(About this exercise): Look over the material for the string "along". Copy every line where it turns up.

(Source material):

[Start of section]

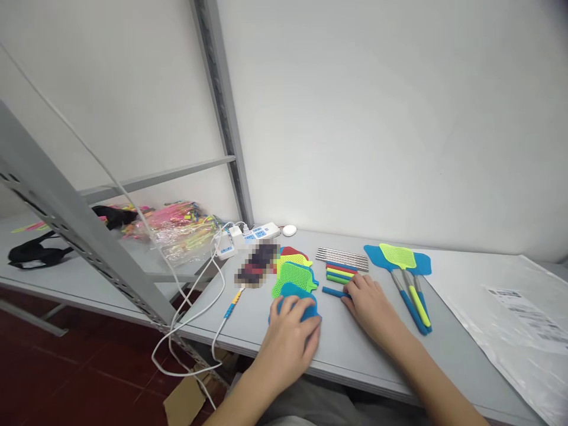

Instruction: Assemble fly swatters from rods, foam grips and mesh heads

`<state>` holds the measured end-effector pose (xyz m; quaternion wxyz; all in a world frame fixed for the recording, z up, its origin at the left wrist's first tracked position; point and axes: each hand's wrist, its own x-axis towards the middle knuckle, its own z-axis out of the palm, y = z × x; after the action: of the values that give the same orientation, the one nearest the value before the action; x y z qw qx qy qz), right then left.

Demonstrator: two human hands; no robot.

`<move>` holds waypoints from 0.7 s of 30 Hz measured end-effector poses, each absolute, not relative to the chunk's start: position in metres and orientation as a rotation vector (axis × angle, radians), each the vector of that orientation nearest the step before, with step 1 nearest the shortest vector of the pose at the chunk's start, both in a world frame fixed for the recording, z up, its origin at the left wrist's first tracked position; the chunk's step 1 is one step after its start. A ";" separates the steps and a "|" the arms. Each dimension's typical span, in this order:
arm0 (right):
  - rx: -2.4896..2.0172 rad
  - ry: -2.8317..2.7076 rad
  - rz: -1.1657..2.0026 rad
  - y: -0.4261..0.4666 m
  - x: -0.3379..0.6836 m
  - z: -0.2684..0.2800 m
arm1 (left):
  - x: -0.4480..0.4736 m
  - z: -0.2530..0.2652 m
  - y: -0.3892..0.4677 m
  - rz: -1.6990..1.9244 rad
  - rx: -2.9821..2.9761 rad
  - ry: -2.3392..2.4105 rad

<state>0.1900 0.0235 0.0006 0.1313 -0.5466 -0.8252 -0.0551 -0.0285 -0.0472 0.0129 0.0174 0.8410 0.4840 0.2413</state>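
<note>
My left hand [288, 334] lies over a blue fly swatter head [298, 290] near the front of the table, its fingers curled on it. A green mesh head [296, 278] lies just behind it, then a yellow mesh head [296, 260] and a red one [288, 251]. My right hand [370, 305] has its fingertips closed at the right end of a blue handle tube [333, 291]. Beside those fingers lie green tubes [338, 278], a yellow tube [339, 272] and a red tube [341, 267]. Several metal rods [341, 258] lie behind them.
Assembled swatters [406, 278], blue and yellow-green, lie to the right, beside a white plastic bag [510, 313]. A blurred-out object [258, 264], white cables [190, 309] and power strips [261, 232] are on the left. A grey shelf post [89, 231] rises there. Bagged colourful items [177, 228] lie beyond.
</note>
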 end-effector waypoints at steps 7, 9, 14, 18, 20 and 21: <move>-1.609 -2.357 -0.016 0.044 0.190 0.035 | 0.025 0.013 -0.040 0.570 2.677 1.251; -1.652 -2.350 0.005 0.071 0.192 0.050 | 0.043 0.010 -0.035 0.523 2.711 1.142; -1.725 -2.465 0.080 0.154 0.195 0.063 | 0.073 -0.001 -0.020 0.512 2.752 0.958; -1.650 -2.636 0.152 0.194 0.190 0.049 | 0.069 -0.002 -0.007 0.507 2.759 0.824; -1.597 -2.708 0.159 0.204 0.185 0.041 | 0.063 -0.001 -0.002 0.500 2.738 0.812; -1.574 -2.739 0.160 0.207 0.183 0.038 | 0.060 -0.002 0.000 0.497 2.727 0.812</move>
<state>0.1831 0.2071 0.0379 -0.0108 -0.4977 -0.8658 0.0506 0.0597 0.0000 -0.0016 0.1262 0.9366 0.2790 0.1706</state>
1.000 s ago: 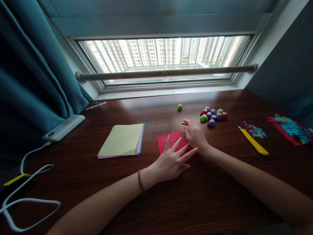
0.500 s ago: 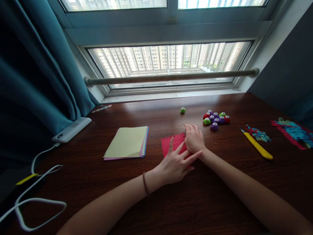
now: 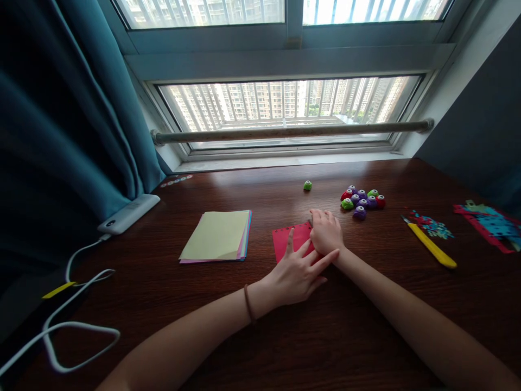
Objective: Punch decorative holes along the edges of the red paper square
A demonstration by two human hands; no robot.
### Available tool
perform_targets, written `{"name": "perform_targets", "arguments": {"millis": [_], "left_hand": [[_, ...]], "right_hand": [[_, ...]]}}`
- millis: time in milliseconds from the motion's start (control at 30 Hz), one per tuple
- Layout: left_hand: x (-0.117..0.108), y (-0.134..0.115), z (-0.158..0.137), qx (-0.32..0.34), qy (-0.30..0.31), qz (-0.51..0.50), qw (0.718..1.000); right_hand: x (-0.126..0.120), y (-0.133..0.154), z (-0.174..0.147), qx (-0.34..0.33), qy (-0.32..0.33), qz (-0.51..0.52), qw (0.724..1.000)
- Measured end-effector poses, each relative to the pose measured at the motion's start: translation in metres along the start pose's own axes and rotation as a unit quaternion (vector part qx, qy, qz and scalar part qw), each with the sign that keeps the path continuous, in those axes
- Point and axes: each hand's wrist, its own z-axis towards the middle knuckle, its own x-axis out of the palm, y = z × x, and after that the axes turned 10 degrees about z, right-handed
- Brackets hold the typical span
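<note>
Head view: Red paper [image 3: 300,234] lies flat on the table [image 3: 334,336], its dark-dotted far edge facing the window [image 3: 277,100]; hands hide its near part, so its long axis cannot be told. The left hand [image 3: 299,274] fans its fingers wide above it; the right hand [image 3: 326,233], fingers together, covers its right side, grip hidden.

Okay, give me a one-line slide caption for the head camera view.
Left hand spread over red paper, right hand at its edge, between a paper stack and a yellow cutter.
</note>
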Motion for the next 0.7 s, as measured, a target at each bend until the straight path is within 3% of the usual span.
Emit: {"name": "perform_targets", "arguments": {"millis": [200, 367, 500, 700], "left_hand": [[0.004, 0.000, 0.000, -0.006, 0.002, -0.021, 1.000], [0.013, 0.001, -0.001, -0.011, 0.000, -0.035, 0.999], [0.016, 0.003, -0.001, -0.022, 0.034, -0.066, 0.997], [0.017, 0.005, 0.000, -0.032, 0.053, -0.104, 0.993]], "right_hand": [[0.002, -0.004, 0.003, 0.004, 0.021, 0.050, 0.999], [0.005, -0.014, 0.012, -0.005, 0.020, 0.150, 0.988], [0.000, -0.028, 0.010, -0.038, 0.021, 0.262, 0.964], [-0.027, -0.061, -0.027, -0.105, 0.076, 0.376, 0.917]]}}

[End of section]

(Reply):
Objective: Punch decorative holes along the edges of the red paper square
- Measured end-effector poses, each relative to the pose measured at the motion's start: translation in metres along the start pose's own axes and rotation as a unit quaternion (vector part qx, qy, qz and scalar part qw), each with the sign that keeps the path continuous, in those axes

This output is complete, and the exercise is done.